Titbit #1: One of my short stories, ‘Lily of the Valley’, has been shortlisted for Newcastle University’s International Students’ Short Story Competition! I wrote the short story over the winter holidays and in three separate places: Wolverhampton (England), Horst (The Netherlands), and Leuven (Belgium). My thanks go to my three wonderful betas, Lisa, Maria, and Meghan, without whom my writing would be full of Freudian-slip typos and temporal inconsistencies. I’ve received similar honours for my writing in Australia, but this is my first in the UK and I’m very excited about it!
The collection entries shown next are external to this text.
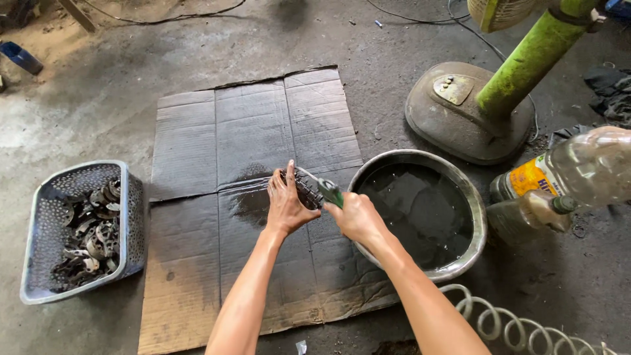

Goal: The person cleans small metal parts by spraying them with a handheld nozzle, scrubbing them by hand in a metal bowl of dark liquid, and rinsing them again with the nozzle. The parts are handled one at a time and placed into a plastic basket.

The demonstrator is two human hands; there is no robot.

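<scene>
My left hand holds a dark round metal part upright over an oil-stained sheet of flattened cardboard. My right hand grips a green-handled brush and presses its head against that part. Just to the right sits a round metal basin filled with dark liquid. Most of the part is hidden behind my fingers.
A grey perforated plastic basket with several dark metal parts stands at the left. A green pedestal fan base is at the upper right. Two plastic bottles lie at the right, and a coiled hose lies at the bottom right.
</scene>
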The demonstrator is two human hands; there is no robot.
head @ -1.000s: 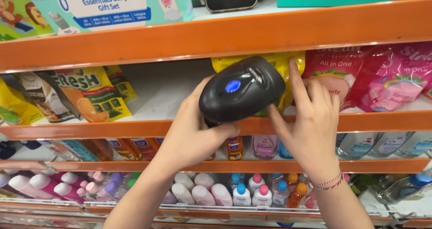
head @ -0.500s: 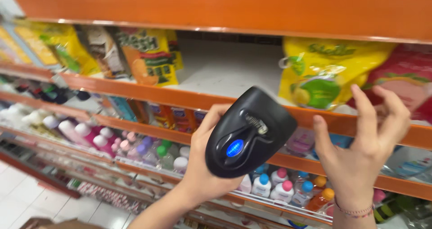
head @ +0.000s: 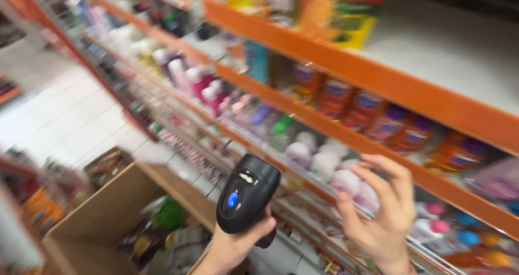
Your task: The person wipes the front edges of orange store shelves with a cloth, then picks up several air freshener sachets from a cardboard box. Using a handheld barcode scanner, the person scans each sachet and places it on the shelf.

Titbit #2: My proposal to present an academic paper at the British Society for Eighteenth-Century Studies’ postgraduate conference has recently been accepted! The presenting body consists largely of PhD students while I’m still working on my Master’s, so I am absolutely thrilled about the acceptance! My paper is entitled ‘From Speculations to Pamphlet War: The Influence of Burke on Wollstonecraft and Paine’, and focuses on the British literature of the French Revolution in the 1790s. Not only will this be my inaugural presentation at an academic conference, but it will also be held at the University of Salamanca in Spain! Much excitement is to be had!

And in order to celebrate the harmonious relationship between both my cerebral hemispheres, I’m hosting another postcard giveaway!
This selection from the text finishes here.